PROMPT: Quote the listing below in its entirety, omitting every image.

____ COLLECTED MATERIAL

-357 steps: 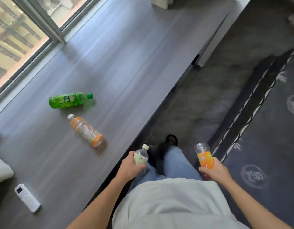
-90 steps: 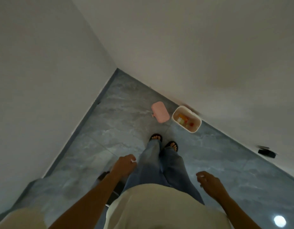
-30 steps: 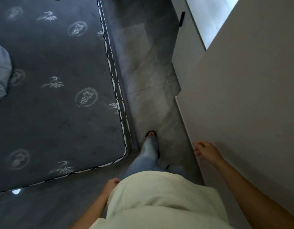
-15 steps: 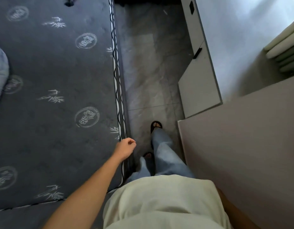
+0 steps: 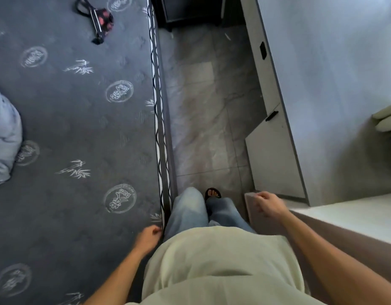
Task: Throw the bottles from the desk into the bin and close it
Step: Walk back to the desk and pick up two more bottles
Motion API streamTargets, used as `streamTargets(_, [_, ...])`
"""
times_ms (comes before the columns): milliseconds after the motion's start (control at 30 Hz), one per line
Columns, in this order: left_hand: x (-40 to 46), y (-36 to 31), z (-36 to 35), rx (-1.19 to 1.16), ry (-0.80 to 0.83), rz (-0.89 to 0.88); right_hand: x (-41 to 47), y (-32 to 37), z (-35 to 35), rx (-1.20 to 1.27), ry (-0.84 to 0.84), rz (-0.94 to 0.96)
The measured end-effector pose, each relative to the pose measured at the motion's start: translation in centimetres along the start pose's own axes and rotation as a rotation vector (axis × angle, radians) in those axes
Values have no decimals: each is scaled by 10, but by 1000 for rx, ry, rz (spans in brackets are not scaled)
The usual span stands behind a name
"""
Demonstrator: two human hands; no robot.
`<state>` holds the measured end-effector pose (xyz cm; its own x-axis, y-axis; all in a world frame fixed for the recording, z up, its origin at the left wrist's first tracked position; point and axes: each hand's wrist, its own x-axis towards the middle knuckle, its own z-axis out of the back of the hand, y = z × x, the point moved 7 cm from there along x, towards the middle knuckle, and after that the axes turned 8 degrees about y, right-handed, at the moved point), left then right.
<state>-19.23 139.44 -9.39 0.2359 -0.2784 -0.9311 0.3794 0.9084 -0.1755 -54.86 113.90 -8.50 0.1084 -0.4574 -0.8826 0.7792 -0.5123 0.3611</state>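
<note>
Bottles and bin aren't anywhere in this shot. Going left to right: mattress (image 5: 69,128), left hand (image 5: 147,237) loosely curled and empty at its edge, strip of floor (image 5: 203,106), right hand (image 5: 268,205) loosely curled, empty, by a ledge corner (image 5: 250,198). Can't tell which hand's nearer the bottles.
</note>
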Motion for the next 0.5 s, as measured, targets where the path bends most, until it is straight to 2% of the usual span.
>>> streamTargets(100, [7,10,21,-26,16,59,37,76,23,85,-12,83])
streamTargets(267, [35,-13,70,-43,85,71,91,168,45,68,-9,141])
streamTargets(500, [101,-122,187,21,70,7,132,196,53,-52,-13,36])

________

FINISHED TASK:
-357 steps: 
-90 steps: 
-30 steps: 
-15 steps: 
+0 steps: 
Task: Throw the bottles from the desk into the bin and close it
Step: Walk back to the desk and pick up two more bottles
Motion API streamTargets, used as `streamTargets(_, [_, ...])`
"""
times_ms (comes before the columns): milliseconds after the motion's start (control at 30 Hz), one per line
Columns, in this order: left_hand: x (-40 to 46), y (-36 to 31), z (-36 to 35), rx (-1.19 to 1.16), ry (-0.80 to 0.83), rz (-0.89 to 0.88); right_hand: x (-41 to 47), y (-32 to 37), z (-35 to 35), rx (-1.20 to 1.27), ry (-0.84 to 0.84), rz (-0.94 to 0.96)
The measured end-effector pose, each relative to the pose measured at the motion's start: translation in centimetres along the start pose's own axes and rotation as a rotation vector (axis × angle, radians) in those axes
Values have no decimals: each is scaled by 10, but by 1000 for rx, ry, rz (spans in brackets are not scaled)
The usual span stands behind a name
"""
Demonstrator: two human hands; no robot.
`<state>` holds the measured end-effector pose (xyz cm; its own x-axis, y-axis; all in a world frame fixed for the recording, z up, its origin at the left wrist's first tracked position; point and axes: each hand's wrist, its own x-axis towards the middle knuckle, its own z-axis out of the back of the hand, y = z × x, the point moved 7 cm from there along x, towards the middle knuckle, and after that the axes turned 8 degrees about y, right-handed, at the moved point), left then right.
<state>-19.23 139.44 -9.39 0.2359 -0.2784 -0.9311 0.3794 0.9084 -0.1755 -54.86 113.90 -8.50 0.1084 -0.4574 -0.8826 0.7792 -0.5123 0.3611</state>
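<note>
Bottles and bin aren't anywhere in this shot. Going left to right: mattress (image 5: 69,128), left hand (image 5: 147,237) loosely curled and empty at its edge, strip of floor (image 5: 203,106), right hand (image 5: 268,205) loosely curled, empty, by a ledge corner (image 5: 250,198). Can't tell which hand's nearer the bottles.
</note>
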Motion for the next 0.5 s, as measured, targets where the path bends most, until it is straight to 2% of the usual span.
>>> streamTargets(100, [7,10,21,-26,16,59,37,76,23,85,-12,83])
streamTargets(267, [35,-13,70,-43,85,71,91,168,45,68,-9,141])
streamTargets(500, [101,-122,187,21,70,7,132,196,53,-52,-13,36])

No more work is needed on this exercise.